Week 1 Lab: Introduction to R and Tableau

Learning Objectives

  • This lab contributes to Course Objectives 2, 3, & 4

  • Open R/Rstudio and ensure it is functioning properly

  • Get oriented with RStudio

  • Conduct basic calculations in R

  • Navigate directories from within R

  • Read in an external data set in R

  • Load a package in R

  • Create your google site and a project page

  • Apply for Teableau academic license

  • Download Tableau desktop and ensure working correctly

  • Register for Tableau public

Introduction to R

Welcome to the world of R programming! R is a powerful and widely used programming language in the field of data analysis and statistical computing. It is known for its vast collection of libraries and packages that allow users to easily perform complex data manipulation and analysis tasks.

Before we get started, you will need to install R on your computer. You can download the latest version of R for free from the official website https://cran.r-project.org/. Once the installation is complete, you will also need to install RStudio, a popular integrated development environment (IDE) for R. You can download RStudio from the official website https://rstudio.com/.

RStudio provides a user-friendly interface for working with R and offers a variety of features to make working with R easier and more efficient. Open up RStudio and you should see something that looks like this:

The RStudio interface is divided into several panels:

  • The Console panel is where you can enter and run R commands.

  • The Source panel is where you can open and edit R scripts, which are files that contain R code.

  • The Environment and History panels display information about the current environment and command history.

  • The Output panel includes several tabs (Files, Plots, Packages, and Help) that provide access to various resources and tools.

Now that you have both R and RStudio installed and running, let’s dive into some basic concepts of the R programming language.

Open a new R script

Because R is a command-line application, we can write a script (i.e., text file) with a sequence of commands.
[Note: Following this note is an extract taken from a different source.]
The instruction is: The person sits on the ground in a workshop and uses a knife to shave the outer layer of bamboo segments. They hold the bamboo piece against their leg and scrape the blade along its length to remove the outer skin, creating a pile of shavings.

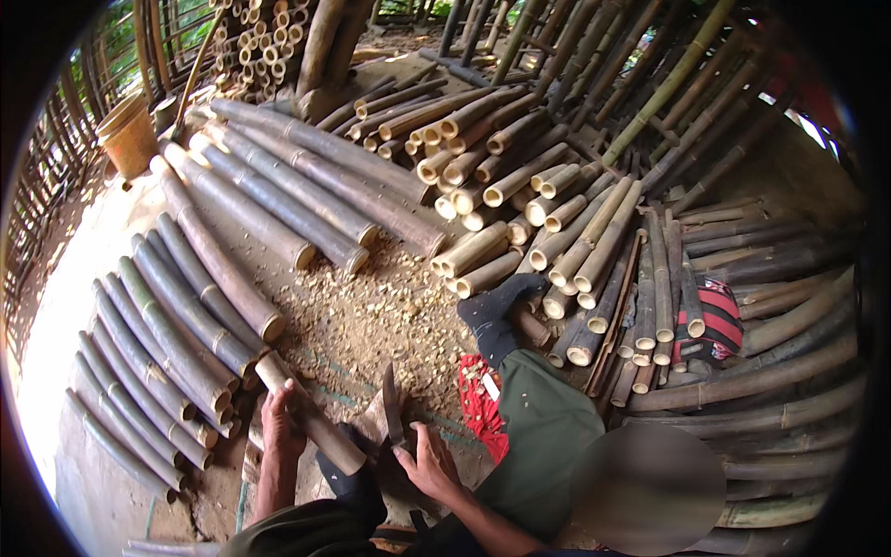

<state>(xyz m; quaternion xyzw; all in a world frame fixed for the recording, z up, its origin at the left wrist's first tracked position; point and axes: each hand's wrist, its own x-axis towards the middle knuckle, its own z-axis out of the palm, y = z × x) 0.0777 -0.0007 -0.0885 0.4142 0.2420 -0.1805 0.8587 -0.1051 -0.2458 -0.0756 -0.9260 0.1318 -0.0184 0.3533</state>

There are many benefits to scripting:

  1. You can save a record of the commands if you need to reproduce the analysis.
  2. You can share it with others so they can reproduce it.
  3. You can easily change a part of your script to see what happens.

Locating your working directory

The working directory is the folder on your computer where R looks for files to read and where it saves any files you create. It’s like the “home base” for your R session. Knowing your working directory is important because:

  • If you want to read a data file (like a .csv file), R will look for it in the working directory unless you provide a full path.
  • When you save files, such as plots or datasets, R will save them in the working directory by default.
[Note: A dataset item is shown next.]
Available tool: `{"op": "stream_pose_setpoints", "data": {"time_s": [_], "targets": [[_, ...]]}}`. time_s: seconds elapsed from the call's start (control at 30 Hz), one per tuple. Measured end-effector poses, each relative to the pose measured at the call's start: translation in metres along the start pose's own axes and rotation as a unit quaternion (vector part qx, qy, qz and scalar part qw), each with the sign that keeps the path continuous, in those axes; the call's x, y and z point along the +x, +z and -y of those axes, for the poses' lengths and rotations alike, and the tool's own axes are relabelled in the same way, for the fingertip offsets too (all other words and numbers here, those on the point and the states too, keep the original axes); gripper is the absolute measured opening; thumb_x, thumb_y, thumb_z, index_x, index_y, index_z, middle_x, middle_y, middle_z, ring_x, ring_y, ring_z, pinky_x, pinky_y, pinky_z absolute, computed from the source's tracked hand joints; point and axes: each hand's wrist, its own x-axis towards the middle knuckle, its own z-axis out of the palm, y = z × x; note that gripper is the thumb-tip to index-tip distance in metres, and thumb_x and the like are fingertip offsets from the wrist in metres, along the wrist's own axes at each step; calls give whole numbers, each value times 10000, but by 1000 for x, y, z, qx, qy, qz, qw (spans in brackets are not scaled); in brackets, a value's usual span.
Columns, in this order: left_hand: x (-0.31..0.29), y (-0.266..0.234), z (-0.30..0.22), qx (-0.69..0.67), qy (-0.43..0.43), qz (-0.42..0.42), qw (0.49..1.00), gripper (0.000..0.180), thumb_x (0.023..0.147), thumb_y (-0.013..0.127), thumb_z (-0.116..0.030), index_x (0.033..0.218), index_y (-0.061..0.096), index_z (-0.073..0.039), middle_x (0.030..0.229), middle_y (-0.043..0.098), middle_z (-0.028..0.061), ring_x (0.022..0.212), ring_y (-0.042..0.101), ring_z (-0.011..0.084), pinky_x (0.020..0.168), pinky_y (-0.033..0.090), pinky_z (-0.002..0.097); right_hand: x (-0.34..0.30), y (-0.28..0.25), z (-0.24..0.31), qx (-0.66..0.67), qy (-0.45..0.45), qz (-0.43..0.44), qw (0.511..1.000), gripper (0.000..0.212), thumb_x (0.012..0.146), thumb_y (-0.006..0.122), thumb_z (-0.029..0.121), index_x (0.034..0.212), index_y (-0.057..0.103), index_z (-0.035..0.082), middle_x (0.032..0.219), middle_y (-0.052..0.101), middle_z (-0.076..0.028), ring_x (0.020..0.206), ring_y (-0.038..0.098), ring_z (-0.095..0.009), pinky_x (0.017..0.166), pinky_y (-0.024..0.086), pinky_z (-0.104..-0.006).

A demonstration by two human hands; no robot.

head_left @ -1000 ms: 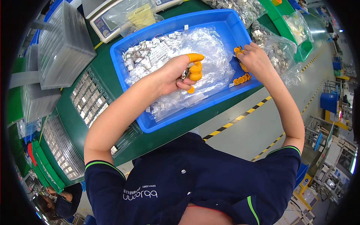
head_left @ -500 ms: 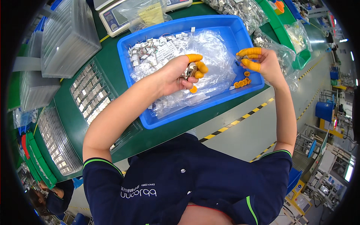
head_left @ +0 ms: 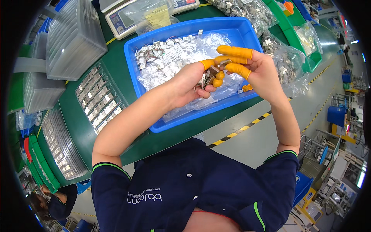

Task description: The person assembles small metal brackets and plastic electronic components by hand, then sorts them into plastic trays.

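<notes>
My left hand (head_left: 189, 83), with orange finger cots on it, curls round several small metal parts with thin wires (head_left: 208, 76). Close against it, my right hand (head_left: 255, 69) pinches a small metal piece (head_left: 225, 62) between thumb and fingers, also in orange cots. Both hands are above a blue bin (head_left: 156, 127). Inside lie many small white-and-silver wired parts (head_left: 154, 52) and crumpled clear plastic bags (head_left: 181, 113). Loose orange finger cots (head_left: 247, 88) sit in its right corner, partly behind my right hand.
Left of the bin, a clear tray of metal parts (head_left: 96, 96) lies on the green table (head_left: 71, 104). Stacked clear trays (head_left: 75, 42) stand beyond it. A scale (head_left: 121, 21) is behind the bin; bagged parts (head_left: 286, 63) lie to its right. Another person (head_left: 63, 201) is at lower left.
My right hand has moved left from the bin's right side to my left hand, carrying the small piece. My left hand has shifted slightly right and down.
</notes>
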Motion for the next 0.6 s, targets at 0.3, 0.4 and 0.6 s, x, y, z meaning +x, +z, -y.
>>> {"op": "stream_pose_setpoints", "data": {"time_s": [0.3, 0.4, 0.6], "targets": [[-11, 7, -3, 48, 2, -46, 998, 347, 967, 317, -346, 966, 497, -49, 695, 464, 29, 511, 350, 66, 393, 237, 186, -6, 3, 4, 63, 22, -37, 997, 282, 851, 566, 4, 1131, 535, -7, 1044, 614, -80, 905, 608, -138, 793, 492, -246], [-14, 8, -1, 77, 11, -5, 997, 402, 968, 307, -400, 954, 497, -46, 686, 455, 32, 515, 351, 71, 395, 231, 188, -7, 9, 5, -10, -9, -78, 997, 259, 816, 624, 37, 1070, 581, 5, 974, 640, -63, 858, 617, -126, 733, 488, -249], [-17, 17, 8, 42, 66, -83, 993, 450, 963, 290, -444, 872, 496, -54, 641, 429, 25, 495, 340, 79, 410, 237, 199, -8, 27, 5, -260, -123, -103, 952, 221, 691, 724, 88, 898, 661, 45, 768, 641, -70, 726, 607, -205, 673, 456, -279]]}}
Think of it as the default folder R uses to organize your work during a session.

You can check your current working directory by using the getwd() function:

getwd()

This will display the path of the current working directory in the console.

To set your working directory to a specific folder, use the setwd() function and provide the path to the folder. For example:

setwd("C:/Users/YourName/Documents/MyRProjects")

After running this command, R will use the specified folder as the working directory for the rest of the session.

Tips for Managing Your Working Directory

  1. In RStudio, you can also set the working directory interactively by going to Session > Set Working Directory > Choose Directory… and selecting the folder.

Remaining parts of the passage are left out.